- EXERCISE GOAL: Although the data below holds other lines too, output only those from the line with "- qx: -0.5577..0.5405" up to and including the line with "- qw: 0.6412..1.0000", exactly as they appear.

- DATA SUPPLIED:
+ + +
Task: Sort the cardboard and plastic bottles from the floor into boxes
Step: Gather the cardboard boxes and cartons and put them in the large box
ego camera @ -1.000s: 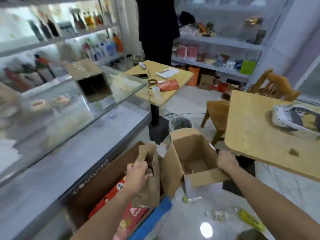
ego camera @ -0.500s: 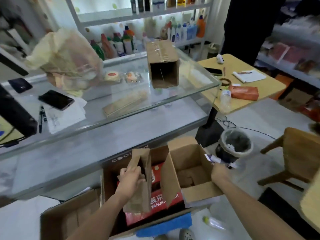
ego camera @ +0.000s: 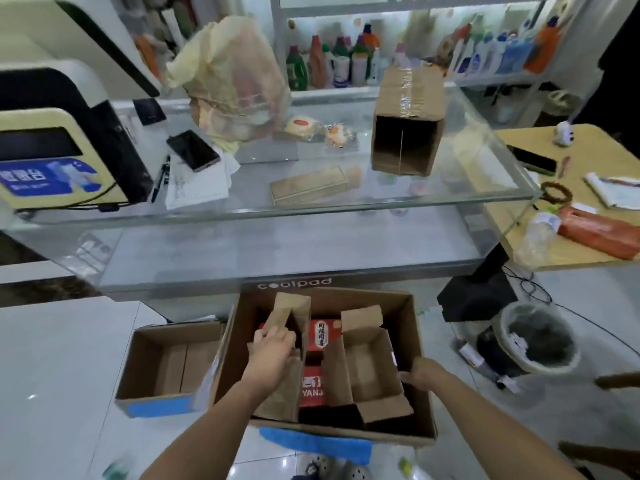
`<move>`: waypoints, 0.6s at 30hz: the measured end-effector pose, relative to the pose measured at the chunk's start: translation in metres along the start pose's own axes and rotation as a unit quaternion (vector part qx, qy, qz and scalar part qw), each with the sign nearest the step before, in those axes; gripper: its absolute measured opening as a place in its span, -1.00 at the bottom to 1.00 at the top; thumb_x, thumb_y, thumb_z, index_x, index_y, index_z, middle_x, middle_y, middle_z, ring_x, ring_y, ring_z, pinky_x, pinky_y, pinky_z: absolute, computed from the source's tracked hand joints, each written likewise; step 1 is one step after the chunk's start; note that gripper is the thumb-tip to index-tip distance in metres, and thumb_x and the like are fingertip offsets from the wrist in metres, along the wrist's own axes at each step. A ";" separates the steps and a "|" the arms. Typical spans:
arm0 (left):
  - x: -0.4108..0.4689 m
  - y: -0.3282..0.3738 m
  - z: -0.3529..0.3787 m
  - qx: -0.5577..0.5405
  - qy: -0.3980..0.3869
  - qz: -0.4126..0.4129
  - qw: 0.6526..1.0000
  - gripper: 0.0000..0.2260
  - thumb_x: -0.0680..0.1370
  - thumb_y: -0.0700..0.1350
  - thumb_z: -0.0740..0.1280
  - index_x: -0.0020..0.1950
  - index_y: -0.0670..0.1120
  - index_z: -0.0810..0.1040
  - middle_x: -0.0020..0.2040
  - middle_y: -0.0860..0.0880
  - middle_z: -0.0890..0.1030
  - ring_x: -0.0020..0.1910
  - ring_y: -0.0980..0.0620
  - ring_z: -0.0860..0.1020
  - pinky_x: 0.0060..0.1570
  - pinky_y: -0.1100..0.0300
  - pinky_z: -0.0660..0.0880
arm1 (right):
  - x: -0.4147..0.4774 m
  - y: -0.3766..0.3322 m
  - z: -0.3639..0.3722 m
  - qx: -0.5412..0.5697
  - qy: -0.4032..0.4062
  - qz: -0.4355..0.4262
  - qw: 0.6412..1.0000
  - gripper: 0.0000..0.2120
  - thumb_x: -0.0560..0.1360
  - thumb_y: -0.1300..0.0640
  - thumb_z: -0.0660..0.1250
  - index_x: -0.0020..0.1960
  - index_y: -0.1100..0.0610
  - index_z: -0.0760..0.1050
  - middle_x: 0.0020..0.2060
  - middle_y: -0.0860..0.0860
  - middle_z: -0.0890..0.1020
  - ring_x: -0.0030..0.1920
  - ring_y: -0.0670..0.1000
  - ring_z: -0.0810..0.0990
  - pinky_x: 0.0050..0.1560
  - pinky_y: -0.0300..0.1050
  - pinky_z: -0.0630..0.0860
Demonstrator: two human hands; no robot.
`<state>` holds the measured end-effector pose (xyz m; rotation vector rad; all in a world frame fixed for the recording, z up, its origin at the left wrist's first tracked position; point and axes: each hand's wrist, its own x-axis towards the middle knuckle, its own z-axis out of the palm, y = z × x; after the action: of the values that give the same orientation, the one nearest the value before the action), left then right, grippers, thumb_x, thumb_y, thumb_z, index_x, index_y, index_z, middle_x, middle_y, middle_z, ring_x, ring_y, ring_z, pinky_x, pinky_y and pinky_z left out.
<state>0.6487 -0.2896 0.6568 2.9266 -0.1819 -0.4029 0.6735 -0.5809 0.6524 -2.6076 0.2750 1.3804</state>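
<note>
A large open cardboard box (ego camera: 419, 344) stands on the floor in front of the counter, with a red printed carton (ego camera: 317, 365) lying inside. My left hand (ego camera: 275, 351) grips a narrow brown cardboard box (ego camera: 289, 313) standing on end inside the large one. My right hand (ego camera: 420, 374) grips the edge of a small open cardboard box (ego camera: 370, 365) that sits inside the large box at its right. A smaller, low cardboard box (ego camera: 169, 362) with blue tape lies to the left. Blurred plastic bottles (ego camera: 403, 464) lie on the floor at the bottom edge.
A glass display counter (ego camera: 311, 216) runs right behind the boxes, carrying a taped cardboard box (ego camera: 408, 98), a phone and a yellow bag. A bin (ego camera: 540, 337) stands to the right beside a wooden table (ego camera: 568, 188) with a bottle. White tiled floor (ego camera: 52, 375) spreads left.
My view swung left toward the counter. Both hands carried their cardboard pieces over and down into the large box, the small open box now resting inside it.
</note>
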 end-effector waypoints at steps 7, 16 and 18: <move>0.008 0.000 0.007 0.010 0.017 -0.036 0.999 -0.80 0.59 -0.09 0.19 0.21 0.03 0.41 0.27 0.02 0.45 0.31 -0.02 0.35 0.35 -0.06 0.26 | 0.004 -0.014 -0.018 -0.032 0.006 -0.017 0.999 -0.47 0.61 -0.11 0.11 0.39 0.27 0.31 0.31 0.16 0.47 0.28 0.10 0.47 0.10 -0.14 0.39; -0.006 0.003 0.026 0.042 -0.244 -0.043 0.968 -0.25 0.60 0.23 0.05 0.56 -0.09 -0.30 0.56 -0.07 -0.30 0.54 -0.07 -0.29 0.49 -0.09 -0.24 | 0.005 -0.030 -0.012 -0.077 0.041 -0.068 0.994 -0.27 0.60 -0.19 0.06 0.56 0.15 -0.17 0.56 0.10 -0.05 0.56 0.11 -0.05 0.50 0.07 0.04; 0.005 0.015 0.019 0.038 -0.216 -0.029 0.975 -0.28 0.62 0.23 0.00 0.55 -0.08 -0.32 0.56 -0.06 -0.32 0.54 -0.06 -0.31 0.48 -0.09 -0.26 | 0.002 -0.030 -0.010 -0.113 0.084 -0.084 0.987 -0.25 0.59 -0.24 0.00 0.57 0.10 -0.24 0.55 0.06 -0.19 0.55 0.07 -0.20 0.50 0.14 -0.09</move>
<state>0.6463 -0.3080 0.6402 2.8789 -0.1724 -1.0612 0.6896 -0.5541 0.6587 -2.8578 -0.0841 1.2012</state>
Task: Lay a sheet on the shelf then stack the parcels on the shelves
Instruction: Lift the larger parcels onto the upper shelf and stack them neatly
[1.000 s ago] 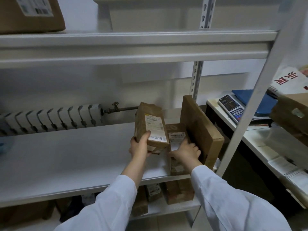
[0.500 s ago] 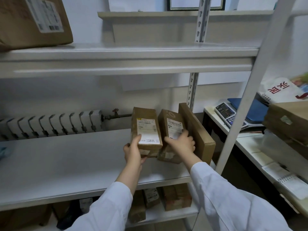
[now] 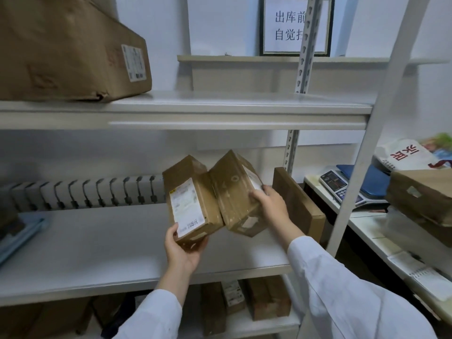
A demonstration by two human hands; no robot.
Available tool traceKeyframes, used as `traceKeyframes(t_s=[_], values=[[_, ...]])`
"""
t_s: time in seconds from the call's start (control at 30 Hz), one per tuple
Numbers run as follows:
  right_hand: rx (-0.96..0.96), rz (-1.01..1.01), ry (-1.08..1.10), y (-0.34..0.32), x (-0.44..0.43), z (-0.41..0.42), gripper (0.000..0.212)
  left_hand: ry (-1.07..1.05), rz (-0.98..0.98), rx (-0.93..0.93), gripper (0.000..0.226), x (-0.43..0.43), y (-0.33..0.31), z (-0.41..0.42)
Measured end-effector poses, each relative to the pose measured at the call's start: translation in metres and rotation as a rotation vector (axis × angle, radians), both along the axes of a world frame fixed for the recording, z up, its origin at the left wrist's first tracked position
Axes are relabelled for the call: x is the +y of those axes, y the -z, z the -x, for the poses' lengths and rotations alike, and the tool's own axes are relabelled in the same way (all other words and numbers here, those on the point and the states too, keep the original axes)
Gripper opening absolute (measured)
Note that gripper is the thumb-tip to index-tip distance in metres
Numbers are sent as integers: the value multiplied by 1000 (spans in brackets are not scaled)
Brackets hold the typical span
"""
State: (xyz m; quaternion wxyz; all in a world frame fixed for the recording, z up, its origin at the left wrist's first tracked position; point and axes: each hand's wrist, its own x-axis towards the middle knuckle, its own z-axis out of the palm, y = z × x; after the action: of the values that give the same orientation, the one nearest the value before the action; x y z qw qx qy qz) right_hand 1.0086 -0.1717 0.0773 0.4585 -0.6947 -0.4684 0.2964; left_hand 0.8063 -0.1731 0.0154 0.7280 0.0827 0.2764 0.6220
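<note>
Two small brown parcels hang side by side in the air above the middle shelf (image 3: pixel 97 243). My left hand (image 3: pixel 182 250) grips the bottom of the left parcel (image 3: pixel 190 204), which carries a white label on its front. The right parcel (image 3: pixel 232 192) is tilted, and my right hand (image 3: pixel 270 204) holds its right side. The two parcels touch along their inner edges. A flat brown parcel (image 3: pixel 297 204) leans on edge at the right end of the middle shelf. A large brown box (image 3: pixel 68 47) sits on the upper shelf (image 3: pixel 220 104) at the left.
A white upright post (image 3: pixel 367 152) runs diagonally at the right. Beyond it a side table (image 3: pixel 367 226) carries a scale (image 3: pixel 342 189), a blue item, papers and a brown box (image 3: pixel 423 199). Several parcels stand on the lower shelf (image 3: pixel 264 324). A blue item (image 3: pixel 17 236) lies at the shelf's left end.
Both hands have lifted the two parcels off the middle shelf and upward. The right parcel has tilted more, and the view has risen toward the upper shelf.
</note>
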Motion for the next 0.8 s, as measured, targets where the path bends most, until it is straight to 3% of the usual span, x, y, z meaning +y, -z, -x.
traceKeyframes(t_s=[0.1, 0.23, 0.47, 0.63, 0.8], values=[[-24, -81, -93, -21, -19, 25, 75, 106, -78, -92, 55, -13, 3, 33], [-64, -174, -208, -47, -42, 54, 83, 219, -151, 0, 97, -31, 12, 74], [-173, -247, -320, -77, -56, 79, 90, 377, -260, 183, 100, -61, 5, 121], [-146, -274, -344, -101, -69, 95, 84, 323, -296, 331, 89, -69, -18, 148], [-200, -275, -354, -110, -76, 109, 76, 270, -295, 322, 89, -73, -34, 171]])
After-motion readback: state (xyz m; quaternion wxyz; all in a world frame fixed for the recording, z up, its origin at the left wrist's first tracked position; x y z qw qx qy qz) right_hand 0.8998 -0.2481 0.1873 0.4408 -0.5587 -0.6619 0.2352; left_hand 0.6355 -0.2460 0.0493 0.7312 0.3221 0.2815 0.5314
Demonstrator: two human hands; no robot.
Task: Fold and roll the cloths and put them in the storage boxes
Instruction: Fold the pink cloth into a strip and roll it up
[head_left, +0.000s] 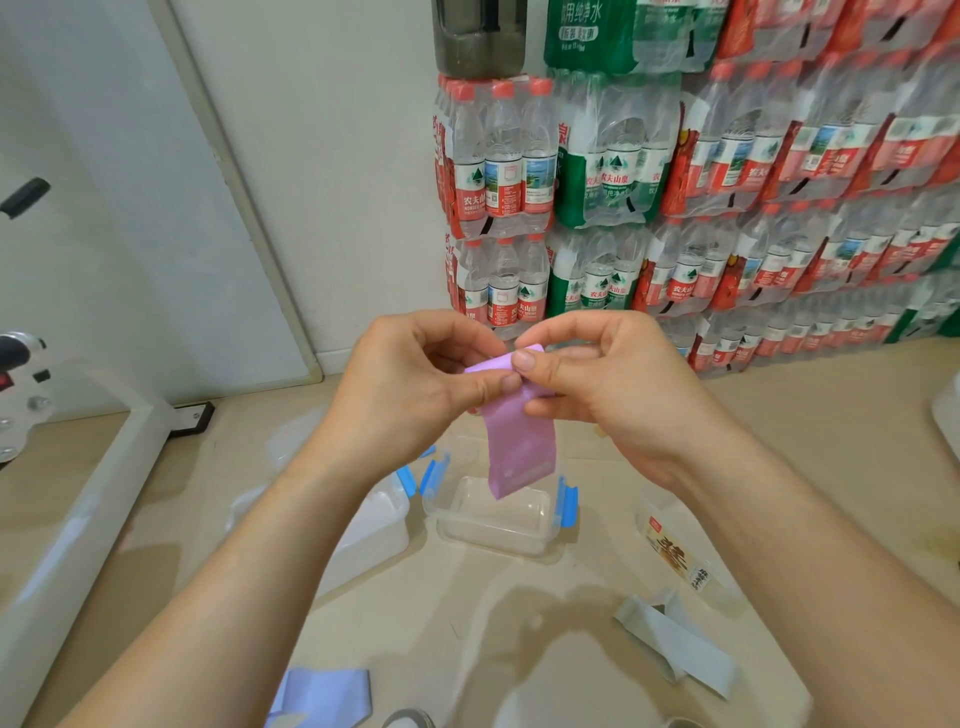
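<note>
A narrow pink cloth (519, 447) hangs folded into a strip in front of me, its lower end dangling over a clear storage box (493, 519) with blue clips. My left hand (415, 395) and my right hand (597, 379) both pinch the cloth's top end between thumb and fingers, where it curls over. A second clear storage box (379, 525) stands to the left, partly hidden by my left forearm. A grey cloth (675, 644) lies folded on the floor at the lower right. A light blue cloth (322, 696) lies at the bottom edge.
Shrink-wrapped packs of water bottles (701, 208) are stacked against the wall behind. A white metal frame leg (67, 525) runs along the left. A clear packet with orange print (675, 556) lies right of the boxes. Clear lids (291, 436) lie on the beige floor.
</note>
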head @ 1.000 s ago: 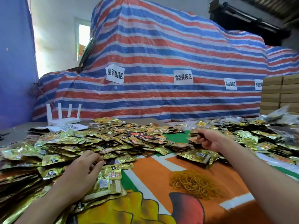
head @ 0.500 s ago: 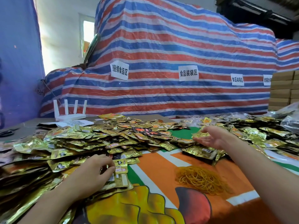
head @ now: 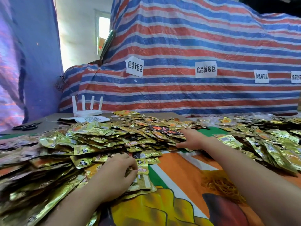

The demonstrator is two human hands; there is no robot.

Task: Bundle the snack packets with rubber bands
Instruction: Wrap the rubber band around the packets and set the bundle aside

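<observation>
On my feed the snack packets lie heaped over the left and middle of the table: flat, crinkled foil pouches, mostly gold, a few black and red, all glinting. A second drift covers the far right.

The left hand sits at the heap's near edge, fingers curled down onto a small stack of gold packets. The right hand is farther out, fingers straight and spread, tips touching the heap's right edge, gripping nothing.

I see the rubber bands as a loose, stringy yellow tangle on the glossy orange, green and white tablecloth, partly behind the right forearm.

Beyond hangs a woven tarpaulin — blue, red and white stripes — with paper labels stuck on. A white router with four upright antennas and black scissors sit far left.
</observation>
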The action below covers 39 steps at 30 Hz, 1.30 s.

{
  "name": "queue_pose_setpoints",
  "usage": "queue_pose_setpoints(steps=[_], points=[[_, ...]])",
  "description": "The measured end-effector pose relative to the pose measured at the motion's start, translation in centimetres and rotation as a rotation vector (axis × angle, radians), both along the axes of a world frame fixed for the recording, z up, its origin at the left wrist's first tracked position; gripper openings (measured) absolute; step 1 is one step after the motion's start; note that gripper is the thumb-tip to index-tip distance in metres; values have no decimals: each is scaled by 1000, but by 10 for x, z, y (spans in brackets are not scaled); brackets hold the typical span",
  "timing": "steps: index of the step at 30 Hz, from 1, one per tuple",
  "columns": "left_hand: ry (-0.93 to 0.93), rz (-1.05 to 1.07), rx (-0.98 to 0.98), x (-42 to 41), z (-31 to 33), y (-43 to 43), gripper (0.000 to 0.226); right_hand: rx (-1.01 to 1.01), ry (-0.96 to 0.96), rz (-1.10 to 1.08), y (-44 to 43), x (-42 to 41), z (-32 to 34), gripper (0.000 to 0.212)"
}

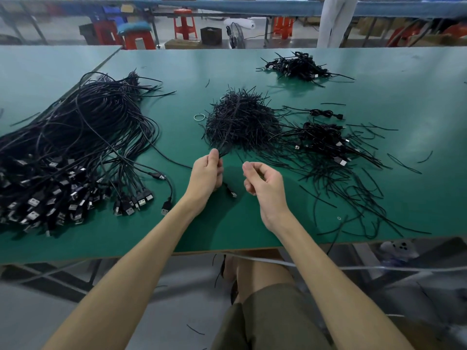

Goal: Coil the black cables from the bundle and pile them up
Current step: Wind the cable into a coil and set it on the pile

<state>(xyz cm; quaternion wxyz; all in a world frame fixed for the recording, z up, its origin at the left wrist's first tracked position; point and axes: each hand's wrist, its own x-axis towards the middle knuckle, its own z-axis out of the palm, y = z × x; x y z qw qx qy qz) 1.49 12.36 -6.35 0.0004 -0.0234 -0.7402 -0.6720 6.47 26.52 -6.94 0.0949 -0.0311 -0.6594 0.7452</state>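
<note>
A big bundle of long black USB cables (75,147) spreads over the left of the green table (177,223), plugs toward me. My left hand (206,173) grips one black cable (231,192), whose USB plug hangs just below the hand. Its thumb and fingers also pinch thin black strands at the near tip of the heap of black ties (240,120). My right hand (260,180) hovers beside it, fingers curled; whether it holds a strand is unclear. A pile of coiled cables (326,140) lies to the right, and one coiled cable (326,112) lies behind it.
Another pile of coiled cables (298,65) sits at the far right. Loose ties (353,193) litter the near right of the table. A rubber band (199,117) lies left of the tie heap. Red stools (185,24) and a standing person (336,18) are beyond the table.
</note>
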Motion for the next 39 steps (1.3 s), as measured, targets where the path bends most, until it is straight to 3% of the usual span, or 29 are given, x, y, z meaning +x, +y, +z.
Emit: queue_pose_setpoints(steps=[7, 15, 21, 27, 39], points=[[46, -171, -69, 5, 1, 4, 39, 78, -32, -32, -3, -2, -2, 21], [64, -202, -116, 8, 1, 4, 44, 145, -42, -57, -5, -3, -5, 20], [-114, -300, 124, 3, 7, -12, 44, 122, -14, 70, -3, -2, -2, 17], [-141, -482, -46, -2, 10, -24, 43, 26, -30, 161, -1, 0, 5, 54], [-140, -539, -122, 1, 13, -24, 45, 8, 30, 217, -1, 2, 6, 36]])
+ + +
- TASK ANSWER:
  - qx: -0.5577..0.5405
  - qy: -0.3980..0.3869
  - qz: -0.4126..0.4129
  - qw: 0.6526..1.0000
  - gripper: 0.0000..0.2260
  - thumb_x: -0.0680..0.1370
  - thumb_y: -0.0700..0.1350
  - thumb_z: -0.0740..0.1280
  - index_x: -0.0020..0.1950
  - index_y: -0.0670..0.1120
  - index_z: -0.0810..0.1040
  - middle_x: -0.0020..0.2040
  - middle_y: -0.0860..0.0880
  - middle_z: -0.0890..0.1030
  - ring_x: -0.0020..0.1910
  - ring_y: -0.0980..0.0620
  - ring_z: -0.0860..0.1020
  - pinky_x: 0.0060..0.1570
  - pinky_y: -0.1100..0.0300
  - pinky_z: -0.0660..0.0880
arm1 (right):
  - x: -0.4147..0.4774 m
  - y: -0.3766..0.3322 m
  - z: -0.3639..0.3722 m
  - qx: -0.5412..0.5697
  - qy: -0.4032..0.4062
  - qz: -0.4355..0.4262
  - qw: 0.6412..1.0000

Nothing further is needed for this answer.